One Percent. Sound familiar?
That means there are more vegans than there are Americans serving in the military.
It also means that if you include vegetarians, 9 million US adults don’t have to worry about what My Little Pony meat is where. If you’re going to eat a cow, why is a horse all of a sudden so objectionable? Is it because you feel tricked? After all, horse meat is in baby food in Italy — though I suppose since that label has the right picture, it’s all okay.
It’s been just shy of seven years since I’ve eaten meat — even while being part of the vegan One Percent while serving in the less-than-one-percent-Army — and it’s gotten to the point where when I see someone talking or posting about eating meat, the only thought that occurs to me is:
"Really? We’re still doing that?"
(If you’re in the growing percent that isn’t, I made you some fun words on pictures. Bon app-etite!)

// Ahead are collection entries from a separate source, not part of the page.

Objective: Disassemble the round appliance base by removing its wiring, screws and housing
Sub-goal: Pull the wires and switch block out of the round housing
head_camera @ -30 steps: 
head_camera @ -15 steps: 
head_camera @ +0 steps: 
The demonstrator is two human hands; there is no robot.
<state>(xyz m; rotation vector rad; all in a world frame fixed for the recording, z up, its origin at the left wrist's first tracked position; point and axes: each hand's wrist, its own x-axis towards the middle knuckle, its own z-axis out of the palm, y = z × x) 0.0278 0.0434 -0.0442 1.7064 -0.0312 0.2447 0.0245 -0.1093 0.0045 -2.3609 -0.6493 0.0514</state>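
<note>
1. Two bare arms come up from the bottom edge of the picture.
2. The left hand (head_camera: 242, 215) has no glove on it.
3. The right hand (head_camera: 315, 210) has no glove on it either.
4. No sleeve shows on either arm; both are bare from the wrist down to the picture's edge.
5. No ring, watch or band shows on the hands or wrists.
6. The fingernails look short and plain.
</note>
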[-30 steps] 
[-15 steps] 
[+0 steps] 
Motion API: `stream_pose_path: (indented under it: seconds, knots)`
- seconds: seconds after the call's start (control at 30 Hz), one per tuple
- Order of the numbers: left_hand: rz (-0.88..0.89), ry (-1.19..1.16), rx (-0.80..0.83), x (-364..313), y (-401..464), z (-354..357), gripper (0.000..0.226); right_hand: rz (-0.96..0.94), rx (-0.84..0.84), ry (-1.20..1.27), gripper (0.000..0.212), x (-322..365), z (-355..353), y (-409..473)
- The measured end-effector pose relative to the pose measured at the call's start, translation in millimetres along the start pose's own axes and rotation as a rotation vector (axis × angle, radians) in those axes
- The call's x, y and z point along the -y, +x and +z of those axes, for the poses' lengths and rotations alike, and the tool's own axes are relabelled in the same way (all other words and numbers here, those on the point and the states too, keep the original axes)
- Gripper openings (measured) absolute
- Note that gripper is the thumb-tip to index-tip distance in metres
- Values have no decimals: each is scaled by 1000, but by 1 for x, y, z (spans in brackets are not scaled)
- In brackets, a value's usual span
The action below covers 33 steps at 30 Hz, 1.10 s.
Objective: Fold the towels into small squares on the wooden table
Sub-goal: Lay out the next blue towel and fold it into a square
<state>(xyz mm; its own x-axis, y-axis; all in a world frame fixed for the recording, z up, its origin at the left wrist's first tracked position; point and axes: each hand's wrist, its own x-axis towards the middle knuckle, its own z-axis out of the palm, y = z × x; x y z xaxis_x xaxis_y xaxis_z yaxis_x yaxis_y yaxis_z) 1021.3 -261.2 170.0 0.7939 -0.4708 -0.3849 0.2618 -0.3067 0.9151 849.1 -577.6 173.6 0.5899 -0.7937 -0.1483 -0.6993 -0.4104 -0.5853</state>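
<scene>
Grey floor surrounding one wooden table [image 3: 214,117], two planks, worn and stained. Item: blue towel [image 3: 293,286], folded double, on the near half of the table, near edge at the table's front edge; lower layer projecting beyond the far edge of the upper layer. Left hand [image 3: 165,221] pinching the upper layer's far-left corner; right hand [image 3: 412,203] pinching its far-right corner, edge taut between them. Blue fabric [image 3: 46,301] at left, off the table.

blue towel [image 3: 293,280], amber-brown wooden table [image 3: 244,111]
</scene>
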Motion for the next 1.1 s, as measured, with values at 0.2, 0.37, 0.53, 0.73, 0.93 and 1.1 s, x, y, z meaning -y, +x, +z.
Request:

"Oh honey, you baked." (Tricia, are you behind this?)
Nope, we No-Baked, which of course yields a batch of highly-photogenic oat piles — and also kind of delicious cookies. Cookie blobs.
In the “manage protein without too much soy” quest, I got protein powder, forgetting, as I always do, that I don’t really like, nor have the multi-ingredient, appliance-dirtying yen to make smoothies. What else can you do with the stuff? Cue search for “baking something marginally palatable with protein powder.”
Or rather, “No-Bake Chocolate-Oatmeal Protein Cookies.”
We varied the recipe slightly — 1 cup of real sugar, because the idea of that much Splenda makes my insides rust, two spoonfuls of margarine to keep it vegan, vanilla protein powder because that’s what I have, and a handful of shoko müsli thrown in to keep it legit.
They’re pretty good, even if the flavor profile is mostly just “sweet.” They’re also close enough to breakfast foods to make a dangerous game of rationalization.
But most importantly, pronouns chosen carefully, these cookies represent the first extracurricular project we’ve managed so far. The first thing outside of the eating, cleaning, exercising circle of survival. We took on an extra project, not during nap time, and did okay. She was even almost, mildly, if you squint your eyes, interested in my narration of the amounts needed and why we weren’t dirtying up measuring spoons when guessing is good enough.
She had no interest in licking the spoon, however. Yet.